• [Problem requirements]
In the lines below, find the one that contains "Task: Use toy" and write it out exactly, along with every line that follows it.
═════ Data section ═════
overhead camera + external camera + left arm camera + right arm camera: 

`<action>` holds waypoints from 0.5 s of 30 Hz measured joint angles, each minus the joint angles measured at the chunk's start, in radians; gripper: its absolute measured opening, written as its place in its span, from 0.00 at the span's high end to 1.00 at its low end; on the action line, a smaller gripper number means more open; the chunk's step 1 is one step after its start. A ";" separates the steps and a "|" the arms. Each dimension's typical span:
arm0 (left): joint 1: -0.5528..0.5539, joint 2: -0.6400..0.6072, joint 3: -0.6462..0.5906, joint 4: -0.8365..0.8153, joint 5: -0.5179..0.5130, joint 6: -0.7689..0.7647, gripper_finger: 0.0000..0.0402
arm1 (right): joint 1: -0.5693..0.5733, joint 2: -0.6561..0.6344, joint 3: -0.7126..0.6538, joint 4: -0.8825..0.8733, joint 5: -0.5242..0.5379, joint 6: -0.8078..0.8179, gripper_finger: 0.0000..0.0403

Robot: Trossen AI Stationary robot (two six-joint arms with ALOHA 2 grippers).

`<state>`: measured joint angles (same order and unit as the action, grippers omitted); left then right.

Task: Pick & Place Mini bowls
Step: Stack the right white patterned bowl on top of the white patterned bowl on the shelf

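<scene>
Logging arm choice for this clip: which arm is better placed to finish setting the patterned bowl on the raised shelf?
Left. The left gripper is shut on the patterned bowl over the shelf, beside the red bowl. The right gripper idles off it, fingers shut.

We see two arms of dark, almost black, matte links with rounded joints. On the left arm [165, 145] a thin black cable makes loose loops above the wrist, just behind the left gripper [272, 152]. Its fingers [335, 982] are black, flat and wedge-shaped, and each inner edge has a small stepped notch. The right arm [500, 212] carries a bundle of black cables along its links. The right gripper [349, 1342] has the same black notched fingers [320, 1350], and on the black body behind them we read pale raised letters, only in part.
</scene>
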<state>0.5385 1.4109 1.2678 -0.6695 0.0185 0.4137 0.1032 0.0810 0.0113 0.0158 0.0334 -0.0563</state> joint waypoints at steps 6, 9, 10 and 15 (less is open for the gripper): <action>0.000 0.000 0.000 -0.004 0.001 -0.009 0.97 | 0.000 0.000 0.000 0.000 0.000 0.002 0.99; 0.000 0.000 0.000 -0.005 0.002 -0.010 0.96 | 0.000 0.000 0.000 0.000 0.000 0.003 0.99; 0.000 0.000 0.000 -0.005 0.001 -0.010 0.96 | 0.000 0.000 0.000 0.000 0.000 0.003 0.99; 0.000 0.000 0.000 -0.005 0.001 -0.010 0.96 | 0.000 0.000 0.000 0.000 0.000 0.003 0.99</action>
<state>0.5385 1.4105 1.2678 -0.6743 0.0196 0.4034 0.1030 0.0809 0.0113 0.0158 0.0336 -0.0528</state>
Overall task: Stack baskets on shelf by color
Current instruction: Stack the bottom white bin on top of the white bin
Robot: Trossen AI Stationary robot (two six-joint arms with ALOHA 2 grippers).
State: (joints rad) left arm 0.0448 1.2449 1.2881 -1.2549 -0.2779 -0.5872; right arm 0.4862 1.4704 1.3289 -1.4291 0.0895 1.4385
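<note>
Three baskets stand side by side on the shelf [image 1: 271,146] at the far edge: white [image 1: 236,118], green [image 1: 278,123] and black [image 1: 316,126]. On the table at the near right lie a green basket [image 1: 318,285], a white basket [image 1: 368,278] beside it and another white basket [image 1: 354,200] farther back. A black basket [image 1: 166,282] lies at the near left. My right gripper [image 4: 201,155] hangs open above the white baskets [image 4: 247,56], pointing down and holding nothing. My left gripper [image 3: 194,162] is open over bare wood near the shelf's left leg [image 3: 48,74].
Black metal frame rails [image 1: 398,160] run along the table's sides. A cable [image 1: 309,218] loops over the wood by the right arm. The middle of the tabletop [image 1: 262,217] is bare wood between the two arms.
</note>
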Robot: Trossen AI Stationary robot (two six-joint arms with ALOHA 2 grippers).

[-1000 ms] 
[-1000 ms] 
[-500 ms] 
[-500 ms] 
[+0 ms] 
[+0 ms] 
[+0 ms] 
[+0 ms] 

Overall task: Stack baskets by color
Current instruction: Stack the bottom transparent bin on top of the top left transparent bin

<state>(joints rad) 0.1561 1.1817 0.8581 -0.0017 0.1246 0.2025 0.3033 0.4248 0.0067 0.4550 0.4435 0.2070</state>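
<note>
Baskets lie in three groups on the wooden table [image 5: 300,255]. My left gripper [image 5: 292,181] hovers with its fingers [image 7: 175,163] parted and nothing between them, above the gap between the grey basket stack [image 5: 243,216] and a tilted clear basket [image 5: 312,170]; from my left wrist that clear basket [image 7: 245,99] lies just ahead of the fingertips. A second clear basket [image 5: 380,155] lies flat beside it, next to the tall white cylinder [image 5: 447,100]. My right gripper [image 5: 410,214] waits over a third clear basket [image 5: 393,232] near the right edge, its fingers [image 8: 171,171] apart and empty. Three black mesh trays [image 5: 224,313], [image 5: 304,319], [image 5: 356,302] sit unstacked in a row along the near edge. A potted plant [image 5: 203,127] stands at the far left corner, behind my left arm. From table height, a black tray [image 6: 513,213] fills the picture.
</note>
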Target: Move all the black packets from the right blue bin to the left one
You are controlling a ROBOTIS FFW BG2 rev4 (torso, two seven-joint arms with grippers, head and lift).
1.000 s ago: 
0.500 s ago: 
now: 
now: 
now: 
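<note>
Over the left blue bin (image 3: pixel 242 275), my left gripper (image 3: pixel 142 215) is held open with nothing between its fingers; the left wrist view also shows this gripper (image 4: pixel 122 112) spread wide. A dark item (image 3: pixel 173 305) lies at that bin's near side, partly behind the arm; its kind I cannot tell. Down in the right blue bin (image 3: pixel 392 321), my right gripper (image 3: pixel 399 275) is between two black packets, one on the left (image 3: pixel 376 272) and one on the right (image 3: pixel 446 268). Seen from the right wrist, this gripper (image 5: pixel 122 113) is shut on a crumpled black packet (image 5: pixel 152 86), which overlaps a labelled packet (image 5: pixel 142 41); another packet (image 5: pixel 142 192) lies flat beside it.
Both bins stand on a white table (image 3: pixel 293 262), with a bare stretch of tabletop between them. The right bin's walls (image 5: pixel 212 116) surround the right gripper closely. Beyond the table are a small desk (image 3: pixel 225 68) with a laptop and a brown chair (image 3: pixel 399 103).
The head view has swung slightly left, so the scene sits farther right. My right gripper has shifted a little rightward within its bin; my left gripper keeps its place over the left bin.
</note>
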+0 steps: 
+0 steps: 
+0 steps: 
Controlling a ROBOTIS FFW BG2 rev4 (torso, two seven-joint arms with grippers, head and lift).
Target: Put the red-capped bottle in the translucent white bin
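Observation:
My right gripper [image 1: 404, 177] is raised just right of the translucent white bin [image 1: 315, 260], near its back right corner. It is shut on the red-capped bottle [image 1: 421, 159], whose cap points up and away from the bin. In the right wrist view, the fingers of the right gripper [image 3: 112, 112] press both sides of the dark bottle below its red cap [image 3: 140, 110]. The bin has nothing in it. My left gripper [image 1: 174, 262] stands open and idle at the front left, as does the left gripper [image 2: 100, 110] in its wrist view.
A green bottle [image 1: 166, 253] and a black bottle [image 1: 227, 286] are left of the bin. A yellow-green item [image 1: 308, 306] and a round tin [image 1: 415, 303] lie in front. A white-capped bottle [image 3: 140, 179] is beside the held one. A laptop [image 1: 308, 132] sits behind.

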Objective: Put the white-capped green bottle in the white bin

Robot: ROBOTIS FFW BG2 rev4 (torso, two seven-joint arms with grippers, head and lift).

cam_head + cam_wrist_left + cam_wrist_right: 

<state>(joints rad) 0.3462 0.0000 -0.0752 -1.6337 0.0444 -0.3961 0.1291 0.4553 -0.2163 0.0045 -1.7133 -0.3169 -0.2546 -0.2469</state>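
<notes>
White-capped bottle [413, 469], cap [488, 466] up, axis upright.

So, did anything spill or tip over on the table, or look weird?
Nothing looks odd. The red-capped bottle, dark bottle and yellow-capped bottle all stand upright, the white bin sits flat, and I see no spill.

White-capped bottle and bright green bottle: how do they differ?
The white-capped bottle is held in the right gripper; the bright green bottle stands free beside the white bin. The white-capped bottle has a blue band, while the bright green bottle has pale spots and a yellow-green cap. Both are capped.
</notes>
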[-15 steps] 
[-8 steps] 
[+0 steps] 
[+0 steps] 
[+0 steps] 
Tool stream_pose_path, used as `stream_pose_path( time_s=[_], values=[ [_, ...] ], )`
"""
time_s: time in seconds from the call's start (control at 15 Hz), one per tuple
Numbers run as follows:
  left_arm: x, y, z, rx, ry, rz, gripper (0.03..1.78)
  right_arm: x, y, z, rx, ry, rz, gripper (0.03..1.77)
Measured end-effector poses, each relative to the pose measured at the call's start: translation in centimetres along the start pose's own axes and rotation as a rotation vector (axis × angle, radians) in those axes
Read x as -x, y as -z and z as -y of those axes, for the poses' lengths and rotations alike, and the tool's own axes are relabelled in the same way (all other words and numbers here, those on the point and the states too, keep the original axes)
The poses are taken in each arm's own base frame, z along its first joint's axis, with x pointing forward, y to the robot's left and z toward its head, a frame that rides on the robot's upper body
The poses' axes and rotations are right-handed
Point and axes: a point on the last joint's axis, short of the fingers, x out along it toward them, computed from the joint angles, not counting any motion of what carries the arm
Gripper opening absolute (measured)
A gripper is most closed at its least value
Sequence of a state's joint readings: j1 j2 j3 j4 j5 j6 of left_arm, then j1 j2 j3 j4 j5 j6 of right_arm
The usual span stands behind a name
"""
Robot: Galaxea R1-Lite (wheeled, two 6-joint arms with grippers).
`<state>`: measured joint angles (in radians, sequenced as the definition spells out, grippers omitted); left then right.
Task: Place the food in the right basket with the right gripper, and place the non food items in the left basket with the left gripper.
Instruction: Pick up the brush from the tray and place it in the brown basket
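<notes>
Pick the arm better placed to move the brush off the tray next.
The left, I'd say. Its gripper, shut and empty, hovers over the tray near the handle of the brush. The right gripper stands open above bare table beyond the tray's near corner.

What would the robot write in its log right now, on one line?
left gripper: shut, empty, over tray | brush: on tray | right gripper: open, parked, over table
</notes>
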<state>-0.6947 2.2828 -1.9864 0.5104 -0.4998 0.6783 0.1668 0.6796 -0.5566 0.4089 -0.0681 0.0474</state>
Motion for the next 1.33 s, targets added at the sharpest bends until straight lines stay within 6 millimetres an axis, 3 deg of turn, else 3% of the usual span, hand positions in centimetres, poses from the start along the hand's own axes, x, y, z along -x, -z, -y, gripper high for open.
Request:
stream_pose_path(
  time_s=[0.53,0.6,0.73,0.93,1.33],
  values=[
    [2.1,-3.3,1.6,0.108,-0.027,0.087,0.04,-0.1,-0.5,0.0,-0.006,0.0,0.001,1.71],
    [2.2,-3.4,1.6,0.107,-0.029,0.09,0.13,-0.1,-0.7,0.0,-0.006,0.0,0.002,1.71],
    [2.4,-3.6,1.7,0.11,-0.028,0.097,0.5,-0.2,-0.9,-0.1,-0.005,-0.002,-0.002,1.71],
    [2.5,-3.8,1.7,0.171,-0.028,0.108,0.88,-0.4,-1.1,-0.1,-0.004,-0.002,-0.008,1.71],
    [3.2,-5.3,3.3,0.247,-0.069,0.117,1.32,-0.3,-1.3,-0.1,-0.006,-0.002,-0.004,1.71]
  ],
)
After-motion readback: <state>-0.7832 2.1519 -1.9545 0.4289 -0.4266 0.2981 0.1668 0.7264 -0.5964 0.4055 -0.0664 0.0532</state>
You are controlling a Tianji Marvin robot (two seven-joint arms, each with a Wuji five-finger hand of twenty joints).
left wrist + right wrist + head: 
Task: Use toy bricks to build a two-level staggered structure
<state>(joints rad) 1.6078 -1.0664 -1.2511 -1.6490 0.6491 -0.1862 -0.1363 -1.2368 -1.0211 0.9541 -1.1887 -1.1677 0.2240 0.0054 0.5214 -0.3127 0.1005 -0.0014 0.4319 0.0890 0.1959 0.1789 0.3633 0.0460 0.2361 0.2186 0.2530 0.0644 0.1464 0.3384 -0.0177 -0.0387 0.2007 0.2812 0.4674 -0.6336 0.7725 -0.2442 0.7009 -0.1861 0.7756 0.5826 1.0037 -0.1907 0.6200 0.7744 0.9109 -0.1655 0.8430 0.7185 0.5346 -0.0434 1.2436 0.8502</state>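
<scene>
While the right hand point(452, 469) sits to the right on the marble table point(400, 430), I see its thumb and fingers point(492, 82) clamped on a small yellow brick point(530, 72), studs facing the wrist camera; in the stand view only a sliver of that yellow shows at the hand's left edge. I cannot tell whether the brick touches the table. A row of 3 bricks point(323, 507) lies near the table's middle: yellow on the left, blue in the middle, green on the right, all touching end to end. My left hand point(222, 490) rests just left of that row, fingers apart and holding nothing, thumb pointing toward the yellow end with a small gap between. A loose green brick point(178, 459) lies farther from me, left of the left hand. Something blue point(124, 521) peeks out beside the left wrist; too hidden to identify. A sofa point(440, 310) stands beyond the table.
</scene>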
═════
• [Your solution]
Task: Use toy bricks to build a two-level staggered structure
<state>(joints rad) 1.6078 -1.0664 -1.2511 -1.6490 0.6491 -0.1862 -0.1363 -1.2368 -1.0211 0.9541 -1.1887 -1.1677 0.2240 0.0054 0.5214 -0.3127 0.1005 -0.0014 0.4319 0.0890 0.1959 0.1789 0.3633 0.0460 0.2361 0.2186 0.2530 0.0644 0.1464 0.3384 -0.0177 -0.0387 0.2007 0.2812 0.4674 -0.6336 0.7725 -0.2442 0.7009 -0.1861 0.7756 0.5826 1.0037 -0.1907 0.6200 0.7744 0.9109 -0.1655 0.8430 0.7185 0.5346 -0.0434 1.2436 0.8502</state>
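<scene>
While the right hand point(452, 469) sits to the right on the marble table point(400, 430), I see its thumb and fingers point(492, 82) clamped on a small yellow brick point(530, 72), studs facing the wrist camera; in the stand view only a sliver of that yellow shows at the hand's left edge. I cannot tell whether the brick touches the table. A row of 3 bricks point(323, 507) lies near the table's middle: yellow on the left, blue in the middle, green on the right, all touching end to end. My left hand point(222, 490) rests just left of that row, fingers apart and holding nothing, thumb pointing toward the yellow end with a small gap between. A loose green brick point(178, 459) lies farther from me, left of the left hand. Something blue point(124, 521) peeks out beside the left wrist; too hidden to identify. A sofa point(440, 310) stands beyond the table.
</scene>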

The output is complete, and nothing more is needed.